Your instructions: Precise copying is required. Return the data below in full.

════════

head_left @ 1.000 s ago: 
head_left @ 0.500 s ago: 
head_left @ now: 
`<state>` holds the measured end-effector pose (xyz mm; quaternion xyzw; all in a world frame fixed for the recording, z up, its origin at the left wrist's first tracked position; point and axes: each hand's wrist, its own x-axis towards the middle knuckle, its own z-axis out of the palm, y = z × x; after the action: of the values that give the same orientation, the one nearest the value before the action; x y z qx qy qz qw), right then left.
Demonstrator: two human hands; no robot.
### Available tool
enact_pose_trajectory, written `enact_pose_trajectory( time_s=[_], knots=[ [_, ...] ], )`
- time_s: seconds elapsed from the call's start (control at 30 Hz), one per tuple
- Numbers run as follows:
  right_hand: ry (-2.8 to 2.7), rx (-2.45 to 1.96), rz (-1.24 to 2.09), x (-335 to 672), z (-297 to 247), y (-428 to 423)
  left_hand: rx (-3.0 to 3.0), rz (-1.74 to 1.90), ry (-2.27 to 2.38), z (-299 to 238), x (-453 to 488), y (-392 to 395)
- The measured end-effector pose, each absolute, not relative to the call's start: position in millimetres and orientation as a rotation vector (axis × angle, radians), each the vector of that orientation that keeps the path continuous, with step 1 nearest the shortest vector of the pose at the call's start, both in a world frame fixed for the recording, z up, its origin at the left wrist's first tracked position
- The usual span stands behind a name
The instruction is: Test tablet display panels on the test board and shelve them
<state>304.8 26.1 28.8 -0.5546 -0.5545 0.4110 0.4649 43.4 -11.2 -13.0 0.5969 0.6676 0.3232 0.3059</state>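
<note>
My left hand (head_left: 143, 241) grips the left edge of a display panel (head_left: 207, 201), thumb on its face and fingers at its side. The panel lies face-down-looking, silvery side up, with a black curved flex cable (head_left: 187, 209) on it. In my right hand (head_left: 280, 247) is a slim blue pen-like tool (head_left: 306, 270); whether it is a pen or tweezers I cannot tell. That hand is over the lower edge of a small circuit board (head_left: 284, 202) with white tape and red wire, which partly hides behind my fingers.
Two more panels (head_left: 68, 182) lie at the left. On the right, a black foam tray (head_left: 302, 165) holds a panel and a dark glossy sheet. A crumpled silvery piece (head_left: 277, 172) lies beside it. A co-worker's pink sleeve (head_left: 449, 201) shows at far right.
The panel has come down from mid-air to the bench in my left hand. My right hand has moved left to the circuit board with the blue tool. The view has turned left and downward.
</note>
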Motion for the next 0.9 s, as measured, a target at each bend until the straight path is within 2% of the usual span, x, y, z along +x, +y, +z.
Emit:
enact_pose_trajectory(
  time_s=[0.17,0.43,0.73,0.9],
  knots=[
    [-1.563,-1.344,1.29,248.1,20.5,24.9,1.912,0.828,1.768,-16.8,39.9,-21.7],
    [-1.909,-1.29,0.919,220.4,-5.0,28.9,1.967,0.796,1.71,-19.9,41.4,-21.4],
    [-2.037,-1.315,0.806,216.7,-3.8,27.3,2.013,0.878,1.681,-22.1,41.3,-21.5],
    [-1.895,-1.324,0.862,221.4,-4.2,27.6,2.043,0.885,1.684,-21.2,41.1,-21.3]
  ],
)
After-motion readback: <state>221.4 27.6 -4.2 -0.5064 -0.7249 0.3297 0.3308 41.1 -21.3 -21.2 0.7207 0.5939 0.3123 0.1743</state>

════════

Answer:
head_left @ 1.000 s ago: 
head_left @ 0.500 s ago: 
head_left @ now: 
`<state>` holds the measured end-effector pose (xyz mm; quaternion xyzw; all in a world frame fixed for the recording, z up, its origin at the left wrist's first tracked position; point and axes: each hand's wrist, its own x-axis towards the middle knuckle, its own z-axis out of the palm, y = z × x; after the action: of the values that give the same orientation, the one nearest the value before the action; x y z qx qy qz qw), right then left.
Demonstrator: two human hands; no robot.
### Available tool
enact_pose_trajectory, written `enact_pose_trajectory( time_s=[_], knots=[ [_, ...] ], )`
- time_s: seconds elapsed from the call's start (control at 30 Hz), one per tuple
- Numbers run as follows:
  right_hand: ry (-2.8 to 2.7), rx (-2.45 to 1.96), rz (-1.24 to 2.09), x (-335 to 672), z (-297 to 247), y (-428 to 423)
  left_hand: rx (-3.0 to 3.0), rz (-1.74 to 1.90), ry (-2.27 to 2.38), z (-299 to 238), x (-453 to 488), y (-392 to 395)
- The measured end-effector pose, each absolute, not relative to the call's start: position in millimetres and orientation as a rotation vector (axis × angle, radians), each the vector of that orientation that keeps the path continuous, with step 1 nearest the shortest vector of the pose at the call's start, both in a world frame fixed for the recording, z up, its origin at the left wrist's first tracked position
- The usual span stands behind a name
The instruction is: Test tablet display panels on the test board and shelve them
<state>304.8 26.1 28.8 -0.5546 -0.5545 0.4110 0.4649 43.4 -11.2 -13.0 0.5969 0.6676 0.3232 0.3059</state>
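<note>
My left hand (head_left: 143, 241) grips the left edge of a display panel (head_left: 207, 201), thumb on its face and fingers at its side. The panel lies face-down-looking, silvery side up, with a black curved flex cable (head_left: 187, 209) on it. In my right hand (head_left: 280, 247) is a slim blue pen-like tool (head_left: 306, 270); whether it is a pen or tweezers I cannot tell. That hand is over the lower edge of a small circuit board (head_left: 284, 202) with white tape and red wire, which partly hides behind my fingers.
Two more panels (head_left: 68, 182) lie at the left. On the right, a black foam tray (head_left: 302, 165) holds a panel and a dark glossy sheet. A crumpled silvery piece (head_left: 277, 172) lies beside it. A co-worker's pink sleeve (head_left: 449, 201) shows at far right.
The panel has come down from mid-air to the bench in my left hand. My right hand has moved left to the circuit board with the blue tool. The view has turned left and downward.
</note>
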Motion for the next 0.9 s, as measured, a target at each bend until the straight path is within 2% of the usual span, x, y, z along +x, +y, +z.
Emit:
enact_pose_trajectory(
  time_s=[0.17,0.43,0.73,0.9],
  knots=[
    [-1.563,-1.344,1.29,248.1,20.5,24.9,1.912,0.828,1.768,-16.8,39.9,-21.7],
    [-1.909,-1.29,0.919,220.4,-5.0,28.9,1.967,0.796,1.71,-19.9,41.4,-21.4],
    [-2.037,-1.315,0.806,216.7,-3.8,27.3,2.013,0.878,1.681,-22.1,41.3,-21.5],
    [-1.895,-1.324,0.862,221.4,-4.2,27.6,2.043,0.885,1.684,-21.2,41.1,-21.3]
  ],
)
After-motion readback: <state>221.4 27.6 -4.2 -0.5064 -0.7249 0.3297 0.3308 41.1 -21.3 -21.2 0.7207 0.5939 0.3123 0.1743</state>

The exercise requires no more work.